Come avviene il pignoramento del conto corrente aziendale?

Il processo di pignoramento segue alcune fasi ben precise:

  1. Notifica dell’atto di pignoramento: il creditore, una volta ottenuto un titolo esecutivo (ad esempio un decreto ingiuntivo, una sentenza o una cartella esattoriale), notifica all’istituto bancario il pignoramento, inviando un atto ufficiale. Contemporaneamente, il debitore viene informato dell’azione esecutiva.
  2. Blocco delle somme disponibili: la banca è obbligata a congelare le somme presenti sul conto fino all’importo pignorato. Se il saldo è inferiore al debito, l’intero importo disponibile viene bloccato.
  3. Udienza presso il giudice dell’esecuzione: entro un termine stabilito, le parti devono comparire davanti al tribunale per confermare l’azione esecutiva e definire il trasferimento delle somme al creditore.
  4. Assegnazione delle somme al creditore: se il giudice conferma il pignoramento, la banca trasferisce le somme al creditore per soddisfare il debito, fino a concorrenza dell’importo dovuto.

Perché può avvenire il pignoramento del conto aziendale? Tutti i casi principali

1. Debiti bancari o finanziari

Se un’azienda o un lavoratore autonomo ha prestiti o finanziamenti non rimborsati, la banca può attivare un’azione esecutiva per recuperare le somme dovute. Questo include mutui aziendali, leasing, fidi non rientrati o mancati pagamenti di carte di credito aziendali.

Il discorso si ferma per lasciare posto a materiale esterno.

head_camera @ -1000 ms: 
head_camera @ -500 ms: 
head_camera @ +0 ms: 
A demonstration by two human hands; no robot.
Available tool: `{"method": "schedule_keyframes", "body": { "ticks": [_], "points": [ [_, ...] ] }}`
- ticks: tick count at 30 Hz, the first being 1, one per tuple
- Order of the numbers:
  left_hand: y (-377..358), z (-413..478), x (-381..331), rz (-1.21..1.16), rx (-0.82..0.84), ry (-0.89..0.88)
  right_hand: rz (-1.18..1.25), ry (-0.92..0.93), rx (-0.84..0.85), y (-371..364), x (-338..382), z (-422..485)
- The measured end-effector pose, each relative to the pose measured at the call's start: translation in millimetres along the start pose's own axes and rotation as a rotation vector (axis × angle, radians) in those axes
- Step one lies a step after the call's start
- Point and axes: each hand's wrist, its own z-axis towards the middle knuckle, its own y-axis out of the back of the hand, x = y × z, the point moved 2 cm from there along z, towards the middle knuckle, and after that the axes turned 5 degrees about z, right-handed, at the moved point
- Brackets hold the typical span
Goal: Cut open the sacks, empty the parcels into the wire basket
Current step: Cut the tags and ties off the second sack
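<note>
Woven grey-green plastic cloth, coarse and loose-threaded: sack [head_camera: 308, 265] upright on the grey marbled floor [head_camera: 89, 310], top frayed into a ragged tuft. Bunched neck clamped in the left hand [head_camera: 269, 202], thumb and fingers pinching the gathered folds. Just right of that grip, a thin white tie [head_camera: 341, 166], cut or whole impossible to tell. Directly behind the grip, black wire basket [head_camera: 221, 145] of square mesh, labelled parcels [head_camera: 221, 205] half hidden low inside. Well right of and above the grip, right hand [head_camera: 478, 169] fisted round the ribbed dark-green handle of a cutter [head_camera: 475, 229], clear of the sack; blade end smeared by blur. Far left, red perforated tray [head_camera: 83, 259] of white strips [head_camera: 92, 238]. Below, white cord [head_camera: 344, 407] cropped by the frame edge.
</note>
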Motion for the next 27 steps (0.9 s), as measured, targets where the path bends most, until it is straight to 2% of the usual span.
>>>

2. Debiti verso fornitori o partner commerciali

Se un’impresa o un autonomo non salda fatture commerciali, i fornitori possono avviare un pignoramento per ottenere il pagamento delle somme dovute. Questo accade spesso quando il debitore ha ricevuto merce o servizi senza onorare il pagamento nei termini concordati.

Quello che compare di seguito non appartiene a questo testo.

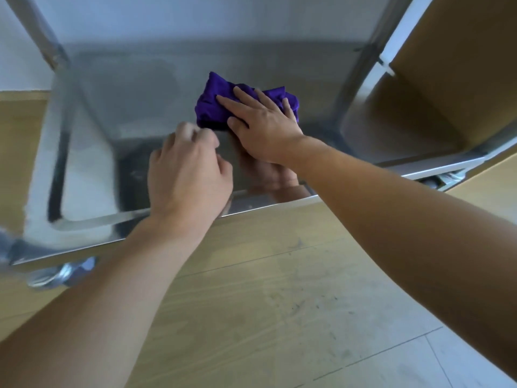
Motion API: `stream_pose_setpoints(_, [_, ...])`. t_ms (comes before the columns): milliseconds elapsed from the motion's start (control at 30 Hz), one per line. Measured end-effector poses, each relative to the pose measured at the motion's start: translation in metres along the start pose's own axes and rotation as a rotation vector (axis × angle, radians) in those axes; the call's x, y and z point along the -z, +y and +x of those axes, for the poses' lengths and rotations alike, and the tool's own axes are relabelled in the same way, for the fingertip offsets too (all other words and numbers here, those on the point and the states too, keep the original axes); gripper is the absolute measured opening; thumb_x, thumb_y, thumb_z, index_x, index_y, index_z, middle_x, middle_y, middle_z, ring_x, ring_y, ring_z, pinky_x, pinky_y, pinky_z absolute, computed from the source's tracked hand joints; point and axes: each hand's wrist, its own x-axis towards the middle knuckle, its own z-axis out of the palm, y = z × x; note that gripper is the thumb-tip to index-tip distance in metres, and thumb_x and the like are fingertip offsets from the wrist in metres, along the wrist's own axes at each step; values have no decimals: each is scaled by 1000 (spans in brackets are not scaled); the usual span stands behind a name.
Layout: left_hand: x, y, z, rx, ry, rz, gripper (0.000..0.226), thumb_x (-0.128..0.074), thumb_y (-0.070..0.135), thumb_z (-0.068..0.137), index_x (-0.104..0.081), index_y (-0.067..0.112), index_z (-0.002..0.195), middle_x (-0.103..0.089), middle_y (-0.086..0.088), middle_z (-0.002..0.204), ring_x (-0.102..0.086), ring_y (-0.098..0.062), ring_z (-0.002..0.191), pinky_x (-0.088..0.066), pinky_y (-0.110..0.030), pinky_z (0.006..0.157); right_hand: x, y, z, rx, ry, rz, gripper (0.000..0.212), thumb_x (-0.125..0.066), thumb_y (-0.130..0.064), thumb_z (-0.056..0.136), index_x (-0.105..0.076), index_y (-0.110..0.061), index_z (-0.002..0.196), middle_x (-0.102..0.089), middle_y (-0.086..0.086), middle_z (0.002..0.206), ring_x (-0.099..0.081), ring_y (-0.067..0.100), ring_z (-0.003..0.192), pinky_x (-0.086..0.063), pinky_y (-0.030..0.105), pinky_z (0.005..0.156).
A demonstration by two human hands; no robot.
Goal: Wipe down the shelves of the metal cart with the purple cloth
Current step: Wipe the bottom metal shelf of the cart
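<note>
Right hand [263, 127]: flat, pressing purple cloth [209, 107] on shelf [134, 102]. Left hand [187, 175]: loosely curled, empty (blurred), over the shelf's near rim. Risk: unbraced cart [351, 88] may roll.

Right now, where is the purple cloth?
In the head view the purple cloth lies bunched on the cart's metal shelf, right of centre, pressed under the flat right hand; the left hand is near its left.

I can count two hands, the left hand [187, 175] and the right hand [265, 127], one purple cloth [212, 105], one metal cart [265, 203] with one shelf [134, 102] to see, two posts, a left post [42, 33] and a right post [362, 68], two wheels, a left wheel [53, 275] and a right wheel [436, 182], and one brown box [447, 79].
</note>
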Motion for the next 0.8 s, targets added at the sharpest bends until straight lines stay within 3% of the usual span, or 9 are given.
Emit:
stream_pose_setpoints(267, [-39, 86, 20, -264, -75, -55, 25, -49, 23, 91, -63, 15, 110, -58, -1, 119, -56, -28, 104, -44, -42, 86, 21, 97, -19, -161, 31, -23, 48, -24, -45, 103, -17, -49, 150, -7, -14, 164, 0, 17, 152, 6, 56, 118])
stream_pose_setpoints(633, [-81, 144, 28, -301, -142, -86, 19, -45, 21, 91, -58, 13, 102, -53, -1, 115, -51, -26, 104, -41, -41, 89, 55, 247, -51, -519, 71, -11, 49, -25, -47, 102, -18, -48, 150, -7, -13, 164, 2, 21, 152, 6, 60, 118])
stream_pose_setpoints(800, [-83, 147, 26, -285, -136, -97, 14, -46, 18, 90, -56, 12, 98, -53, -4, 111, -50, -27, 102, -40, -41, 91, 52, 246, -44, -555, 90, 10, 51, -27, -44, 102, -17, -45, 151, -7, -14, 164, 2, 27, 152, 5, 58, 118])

3. Debiti tributari e previdenziali (Agenzia delle Entrate, INPS, INAIL)

Uno dei casi più frequenti riguarda il pignoramento fiscale, eseguito da enti pubblici come l’Agenzia delle Entrate-Riscossione. Questo avviene quando l’azienda non ha pagato:

  • IVA, IRPEF o IRES
  • Contributi previdenziali per i dipendenti (INPS)
  • Tasse locali, come IMU o TARI
  • Sanzioni amministrative e tributi arretrati

In questi casi, l’ente di riscossione può agire senza bisogno di un’autorizzazione giudiziaria, semplicemente notificando il pignoramento alla banca.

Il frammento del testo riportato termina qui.